Determining whether someone is engaging in love bombing or simply being affectionate can be challenging without considering the context and the individual's overall behavior. Love bombing typically involves an excessive and intense display of affection and attention aimed at quickly gaining control or influence over the other person. It often lacks authenticity and may be followed by manipulative or controlling behavior.
Some people are naturally more affectionate and expressive in their love and may genuinely enjoy showering their partner with attention and care. In such cases, the affection is usually consistent, and it doesn't serve as a means to manipulate or control the other person.

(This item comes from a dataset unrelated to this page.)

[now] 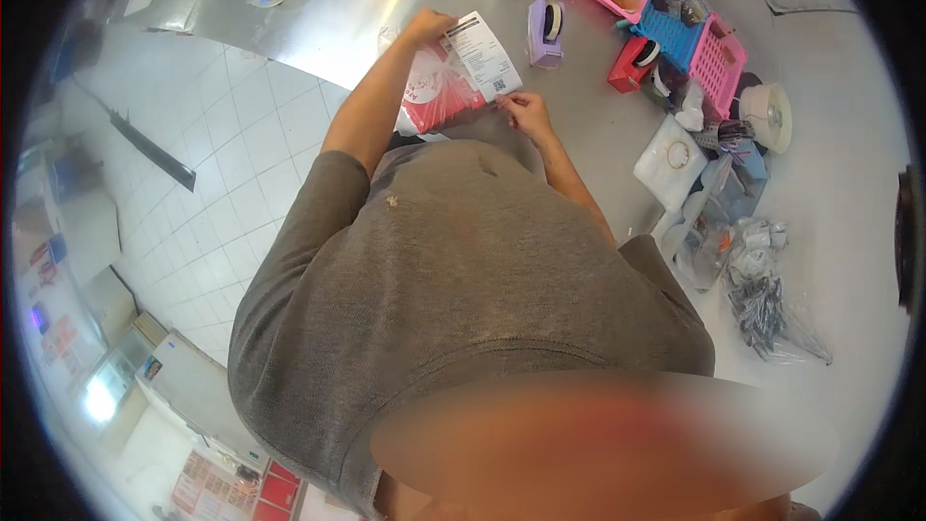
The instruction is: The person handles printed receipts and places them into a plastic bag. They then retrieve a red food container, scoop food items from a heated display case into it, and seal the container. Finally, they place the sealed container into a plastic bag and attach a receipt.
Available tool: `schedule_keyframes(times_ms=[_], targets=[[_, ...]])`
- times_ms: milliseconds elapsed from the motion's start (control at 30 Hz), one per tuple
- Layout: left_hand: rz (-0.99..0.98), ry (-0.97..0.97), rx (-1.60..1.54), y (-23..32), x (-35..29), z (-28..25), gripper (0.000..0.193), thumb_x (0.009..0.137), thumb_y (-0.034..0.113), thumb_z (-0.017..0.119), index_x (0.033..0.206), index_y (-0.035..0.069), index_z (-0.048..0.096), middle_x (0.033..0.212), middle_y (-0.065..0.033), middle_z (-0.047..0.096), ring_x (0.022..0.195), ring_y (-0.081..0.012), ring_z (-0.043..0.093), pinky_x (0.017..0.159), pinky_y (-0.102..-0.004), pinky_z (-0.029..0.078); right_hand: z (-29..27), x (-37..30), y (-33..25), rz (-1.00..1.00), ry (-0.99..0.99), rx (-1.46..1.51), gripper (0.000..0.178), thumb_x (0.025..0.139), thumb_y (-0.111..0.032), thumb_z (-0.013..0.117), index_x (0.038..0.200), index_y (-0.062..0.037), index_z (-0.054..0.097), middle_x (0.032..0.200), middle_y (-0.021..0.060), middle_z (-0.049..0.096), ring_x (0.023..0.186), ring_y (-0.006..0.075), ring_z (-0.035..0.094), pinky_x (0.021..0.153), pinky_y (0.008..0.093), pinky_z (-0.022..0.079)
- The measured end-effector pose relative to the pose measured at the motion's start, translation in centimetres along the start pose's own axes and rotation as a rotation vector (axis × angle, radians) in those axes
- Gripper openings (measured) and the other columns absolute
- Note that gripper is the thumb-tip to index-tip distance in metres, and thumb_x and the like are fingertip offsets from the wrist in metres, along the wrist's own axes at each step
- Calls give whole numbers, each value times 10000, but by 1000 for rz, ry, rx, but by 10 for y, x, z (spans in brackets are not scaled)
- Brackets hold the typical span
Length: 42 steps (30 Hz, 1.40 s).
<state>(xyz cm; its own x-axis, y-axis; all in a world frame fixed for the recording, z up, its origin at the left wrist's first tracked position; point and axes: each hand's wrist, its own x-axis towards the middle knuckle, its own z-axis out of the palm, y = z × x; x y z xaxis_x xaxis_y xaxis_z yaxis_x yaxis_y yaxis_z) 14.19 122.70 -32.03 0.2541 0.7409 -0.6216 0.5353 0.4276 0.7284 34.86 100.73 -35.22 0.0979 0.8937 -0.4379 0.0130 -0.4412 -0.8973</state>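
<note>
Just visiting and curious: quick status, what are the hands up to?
Left hand pinching top of white paper slip. Right hand at its lower corner. Slip over red-and-white bag on steel counter. Purple tape dispenser alongside, apart.

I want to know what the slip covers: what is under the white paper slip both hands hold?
Under the paper slip, held by left hand and right hand, lies a red and white bag. Its covered part is hidden.

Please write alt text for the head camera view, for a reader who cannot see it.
Both hands, left hand and right hand, hold a white receipt over a red-and-white bag on a steel counter, beside a purple tape dispenser and pink and blue baskets.
</note>
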Motion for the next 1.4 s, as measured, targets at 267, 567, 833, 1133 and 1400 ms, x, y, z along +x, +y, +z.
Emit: schedule_keyframes(times_ms=[267,567,833,1133,1400], targets=[[-125,-239,530,-7,65,-22,349,824,395,698,953,71,678,1067,-93,674,812,-280,665,668,-483,546,-22,33,25,-434,130,-961,289,843,-338,713,862,-50,723,726,160,670,640,306,641,603,387,494],[923,461,951,-32,-114,-1,298,824,332,641,930,54,665,819,-151,656,784,-364,661,717,-468,534,7,-44,-9,-571,746,-643,403,840,-297,697,1176,-90,619,1136,153,610,1038,335,592,916,431,455],[1182,-371,1060,37,-143,-14,359,889,382,537,1103,139,693,1134,-158,664,1073,-358,613,862,-476,497,136,-26,-52,-718,767,-649,459,791,-216,672,1237,-135,602,1368,76,528,1375,293,372,1147,546,172],[1957,-562,-198,135,-366,48,381,904,316,615,1032,-41,639,1066,-175,642,970,-318,595,863,-432,459,55,-257,-50,-677,1464,344,422,924,-368,559,1234,-84,595,1204,118,589,1136,272,550,1016,437,421],[1309,-1026,-105,81,-355,139,336,945,227,565,1138,-46,593,1097,-139,605,971,-227,564,860,-339,440,59,-762,-53,-152,2267,-175,466,927,-402,531,1249,-69,580,1137,190,616,1097,350,576,972,445,452]])
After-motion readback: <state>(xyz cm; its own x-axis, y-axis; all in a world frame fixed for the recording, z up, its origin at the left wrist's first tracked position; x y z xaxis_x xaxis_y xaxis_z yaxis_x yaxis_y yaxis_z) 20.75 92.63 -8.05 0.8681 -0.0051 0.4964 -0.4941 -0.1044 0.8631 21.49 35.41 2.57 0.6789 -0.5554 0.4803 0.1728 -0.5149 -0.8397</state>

To differentiate between the two, you should pay attention to the overall pattern of behavior, the person's intentions, and whether they respect boundaries and consent. Healthy affection is mutual, respectful, and doesn't involve pressure or manipulation. If you're unsure about someone's intentions, communication and trust-building are essential to establishing a genuine connection while maintaining your boundaries.
What is the difference between love bombing and healthy love?
The primary difference between love bombing and healthy love may be that healthy love develops slowly over time and is built on a foundation of mutual respect. In contrast, love bombing is a manipulation tactic used to overwhelm a person with affection early on in a relationship to gain control.
Why do people use love bombing as a tactic?
People may use love bombing for a number of reasons, including gaining control, exploiting, or grooming the other person. It can also be used as a way to compensate for insecurity.
Can love bombing turn into emotional or physical abuse?
Love bombing can be defined as a type of psychological or emotional abuse, and in some cases, it can evolve into physical abuse.
How does love bombing affect mental health?
Love bombing may impact mental health in many ways. It can lead to low self-esteem, emotional dependency, trauma, anxiety, and isolation from friends and family members.
How do you recover from a love bombing relationship?
Recovering from a love bombing relationship can involve a number of steps, including cutting off contact with the person, turning to friends and family, practicing self-care, and seeking professional support.